Le roman apparait après l’avènement des Lumières (1770), en plein essor d’une pensée rationnelle et athée. L’irrationnel prend alors plus d’importance, l’église s’est affaiblie maos de besoin de croire en quelque chose est resté. Le fantastique apparait donc comme un mouvement compensatoire. On cherche une autre lumière que la raison, les sectes et doctrines mystiques se développent. De nombreuses personnalités prônent l’hermétisme, l’occultisme et la cabale ainsi que le dépouillement de l’âme.
Cazotte s’oppose aux Lumières et à la Révolution, il finira exécuté. Il ne se destine pas à la littérature, il est juriste de formation et chargé de contrôler les finances en Martinique (il ne doit pas écrire pour vivre).
• Son livre est considéré comme le premier roman fantastique. Il se base sur le thème du succube (Biondetta),
un démon femelle incarnant la persistance du Mal, de la tentation. Cazotte se réapproprie le mythe à sa façon. Il place son récit dans le sud, réputé encore fort catholique. Son roman est plus une longue nouvelle qui suit un procédé simple : opposition entre la réalité du fantastique et l’incrédulité du héro. Cazotte tient l’auteur en haleine en faisant surgir le surnaturel de manière brutale et impromptue. La présence du fantastique n’est pas continue mais en dents de scie (fantastique-réalisme-fantastique) pour surprendre son lectorat.

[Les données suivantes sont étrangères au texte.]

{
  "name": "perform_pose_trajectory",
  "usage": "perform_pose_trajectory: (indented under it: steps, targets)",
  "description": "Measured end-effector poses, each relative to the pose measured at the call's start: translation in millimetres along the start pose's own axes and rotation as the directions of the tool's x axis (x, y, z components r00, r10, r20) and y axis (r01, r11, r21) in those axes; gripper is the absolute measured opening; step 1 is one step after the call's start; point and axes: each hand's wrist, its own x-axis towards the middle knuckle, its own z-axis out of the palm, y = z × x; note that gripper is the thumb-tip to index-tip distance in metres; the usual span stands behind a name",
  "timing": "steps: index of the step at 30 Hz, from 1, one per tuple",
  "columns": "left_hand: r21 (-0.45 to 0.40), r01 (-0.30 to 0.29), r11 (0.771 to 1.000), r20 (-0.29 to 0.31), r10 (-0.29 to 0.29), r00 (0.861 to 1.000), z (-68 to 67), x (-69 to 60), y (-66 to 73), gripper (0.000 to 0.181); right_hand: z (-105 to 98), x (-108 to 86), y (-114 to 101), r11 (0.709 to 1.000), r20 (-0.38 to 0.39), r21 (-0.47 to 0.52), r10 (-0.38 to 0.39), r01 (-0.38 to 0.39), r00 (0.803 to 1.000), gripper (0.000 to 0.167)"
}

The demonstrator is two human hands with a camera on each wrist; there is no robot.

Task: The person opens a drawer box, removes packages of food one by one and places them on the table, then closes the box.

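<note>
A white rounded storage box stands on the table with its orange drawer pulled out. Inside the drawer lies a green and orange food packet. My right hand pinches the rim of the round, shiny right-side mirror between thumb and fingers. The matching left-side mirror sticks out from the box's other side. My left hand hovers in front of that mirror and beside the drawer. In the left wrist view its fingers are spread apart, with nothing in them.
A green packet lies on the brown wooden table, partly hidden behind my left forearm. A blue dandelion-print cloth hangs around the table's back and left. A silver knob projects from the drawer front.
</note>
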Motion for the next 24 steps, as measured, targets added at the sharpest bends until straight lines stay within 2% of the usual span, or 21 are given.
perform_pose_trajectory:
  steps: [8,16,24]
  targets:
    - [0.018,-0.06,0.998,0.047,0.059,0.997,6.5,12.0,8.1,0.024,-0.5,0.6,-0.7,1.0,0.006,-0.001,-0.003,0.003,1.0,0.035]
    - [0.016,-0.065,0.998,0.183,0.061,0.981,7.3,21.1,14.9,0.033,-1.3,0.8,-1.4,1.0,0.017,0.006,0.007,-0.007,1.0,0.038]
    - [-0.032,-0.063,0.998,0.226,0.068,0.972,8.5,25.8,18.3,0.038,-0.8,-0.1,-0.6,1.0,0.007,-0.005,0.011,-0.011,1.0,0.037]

• La fin du livre déçoit le lecteur par sac brutalité, l’effet fantastique est désamorcé.
• Signification idéologique fondamentale : le diable se présente à nous de façon séduisante, chaque fois qu’il
succombe, le héro (Alvare) à la possibilité d’arrêter ce qui soulève trois problèmes : quelles sont les limites de la liberté humaine (déterminisme ou libre arbitre), omniprésence de la séduction du mal et la question de la Grâce divine (l’homme peut-il se racheter par ses actions ou est-il perdu à jamais). Ces questions sont dissimulées au sein de l’atmosphère fantastique. Le lecteur se rappel sans cesse ce qu’Alvare oublie.
• Lecture morale : Cazotte s’interroge sur la propension de l’homme à choisir le mal ou non. La faiblesse humaine devant la tentation est au centre du récit. Pour l’auteur, la connaissance de ce qui est mal par l’éducation ne suffit pas, il faut aussi un instinct (lumière intérieure maintenue par la Foi). Cazotte s’oppose donc à Rousseau (homme naturellement bon mais perverti par la société) et Diderot (c’est l’éducation qui rend l’homme bon) puisqu’il croit que la vision du bien est déposée en nous à la naissance par Dieu et qu’il faut la maintenir pour faire ses choix.
• Lecture religieuse : Alvare représente l’humanité affaiblie par le péché originel (par la tentation personnifiée en femme. Sa mère est un symbole moral et religieux (vierge Marie). Le voyage du héro représente l’effort pour revenir au Bien et au Juste malgré les tentations du Diable. Biondetta est en fait la porte-parole des idées des Lumières : théorie matérialiste et déterministe, prépondérance des sciences et des nombres,... Le diable promet à Alvare la connaissance, un interdit pour la théologie traditionnelle.
Cazotte se sert donc de son livre comme une critique ouverte aux idées novatrices de son temps.